Philadelphia’s Exploding ATMs
October 29, 2020
ABOUT 50 of roughly half a million ATM bank machines in America are hit with explosives by robbers every year. This has not been a common type of crime here.
But things are changing.
In a five-day period during George Floyd riots this spring, 50 of the bank machines were attacked in Philadelphia alone. One looter died while attempting to blow up a machine. (His death did not provoke the grief-stricken to break out the dynamite. He just didn’t matter.)
And this week, police report 17 machines have been damaged or destroyed by explosives, with looters — apparently “suffering the emotional weight of learning about another Black life in America lost,” as Biden and Harris would put it — trying to get the money in the machines.
These ATM hits are not high-tech operations, but they require dynamite, planning and some skill. I guess some people keep explosives on hand. Nothing staunches grief like smoking cash.

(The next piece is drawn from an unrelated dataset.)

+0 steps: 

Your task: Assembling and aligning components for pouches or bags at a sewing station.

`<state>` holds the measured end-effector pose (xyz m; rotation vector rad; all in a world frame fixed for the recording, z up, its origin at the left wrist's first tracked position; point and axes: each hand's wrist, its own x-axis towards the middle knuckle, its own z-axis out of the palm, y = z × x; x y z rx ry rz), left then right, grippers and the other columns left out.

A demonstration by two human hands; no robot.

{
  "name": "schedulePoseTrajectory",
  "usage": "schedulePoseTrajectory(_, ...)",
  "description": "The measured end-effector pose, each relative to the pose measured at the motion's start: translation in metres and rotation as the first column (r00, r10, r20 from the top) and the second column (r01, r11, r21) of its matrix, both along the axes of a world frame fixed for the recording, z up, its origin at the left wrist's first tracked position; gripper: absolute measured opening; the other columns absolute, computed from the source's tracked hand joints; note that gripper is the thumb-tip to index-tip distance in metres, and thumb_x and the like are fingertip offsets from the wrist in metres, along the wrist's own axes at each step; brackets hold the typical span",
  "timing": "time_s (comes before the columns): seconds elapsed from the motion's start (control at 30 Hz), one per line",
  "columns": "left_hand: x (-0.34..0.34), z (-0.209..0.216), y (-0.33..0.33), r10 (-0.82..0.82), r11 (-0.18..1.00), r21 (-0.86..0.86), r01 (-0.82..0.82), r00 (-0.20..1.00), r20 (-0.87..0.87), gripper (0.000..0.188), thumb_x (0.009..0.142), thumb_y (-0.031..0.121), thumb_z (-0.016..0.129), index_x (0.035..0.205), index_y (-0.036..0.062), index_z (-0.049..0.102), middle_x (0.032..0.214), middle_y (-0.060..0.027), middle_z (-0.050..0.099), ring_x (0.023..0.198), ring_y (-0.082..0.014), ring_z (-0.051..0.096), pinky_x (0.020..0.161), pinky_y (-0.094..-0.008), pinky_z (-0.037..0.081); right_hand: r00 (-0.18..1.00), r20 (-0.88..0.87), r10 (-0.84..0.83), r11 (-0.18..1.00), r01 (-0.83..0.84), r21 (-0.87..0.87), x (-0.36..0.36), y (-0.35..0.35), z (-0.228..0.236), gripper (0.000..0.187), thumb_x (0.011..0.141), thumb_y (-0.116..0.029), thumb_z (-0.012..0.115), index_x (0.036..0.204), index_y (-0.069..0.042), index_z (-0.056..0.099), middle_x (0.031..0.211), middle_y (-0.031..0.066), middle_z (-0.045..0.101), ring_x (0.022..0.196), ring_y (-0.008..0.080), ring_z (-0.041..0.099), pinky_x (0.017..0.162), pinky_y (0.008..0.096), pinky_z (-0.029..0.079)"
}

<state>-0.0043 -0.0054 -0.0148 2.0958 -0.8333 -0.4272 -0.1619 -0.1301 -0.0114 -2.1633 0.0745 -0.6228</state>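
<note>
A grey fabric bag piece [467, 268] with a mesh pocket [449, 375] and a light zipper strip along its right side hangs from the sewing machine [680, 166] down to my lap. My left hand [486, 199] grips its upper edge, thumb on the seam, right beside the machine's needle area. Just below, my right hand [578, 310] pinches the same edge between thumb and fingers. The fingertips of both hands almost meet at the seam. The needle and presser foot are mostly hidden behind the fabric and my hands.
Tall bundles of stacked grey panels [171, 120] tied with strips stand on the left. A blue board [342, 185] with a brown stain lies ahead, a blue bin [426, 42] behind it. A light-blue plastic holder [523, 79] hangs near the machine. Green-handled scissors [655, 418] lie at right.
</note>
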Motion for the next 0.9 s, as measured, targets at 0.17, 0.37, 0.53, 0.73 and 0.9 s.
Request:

According to WHYY, David Lott, a payments risk expert at the Federal Reserve Bank of Atlanta, said this spring, “Not just anybody can go out and acquire these explosives, and you have to have some level of knowledge to best utilize those.”
WHYY continues:
Lott was also surprised by the highly public nature of the explosions, with attackers brazenly setting off charges right on the street in densely populated neighborhoods. In other countries, criminals have been more discreet when they blow up ATMs, targeting rural or remote places, he said.
“Generally the explosives attacks have been predominantly to more isolated machines, as you would expect, just because of the fear of detection,” Lott said. In Philadelphia, “perhaps they’re using the distraction of the protest marches and things of that nature in order to carry out their deeds.”
The Federal Reserve expert said he has never heard of people attacking ATMs as a political act and believes the thieves were simply after the money. Kap said there were no protests happening anywhere nearby when the ATM on her street was blown up.
But then looting is not about political expression. It’s about greed.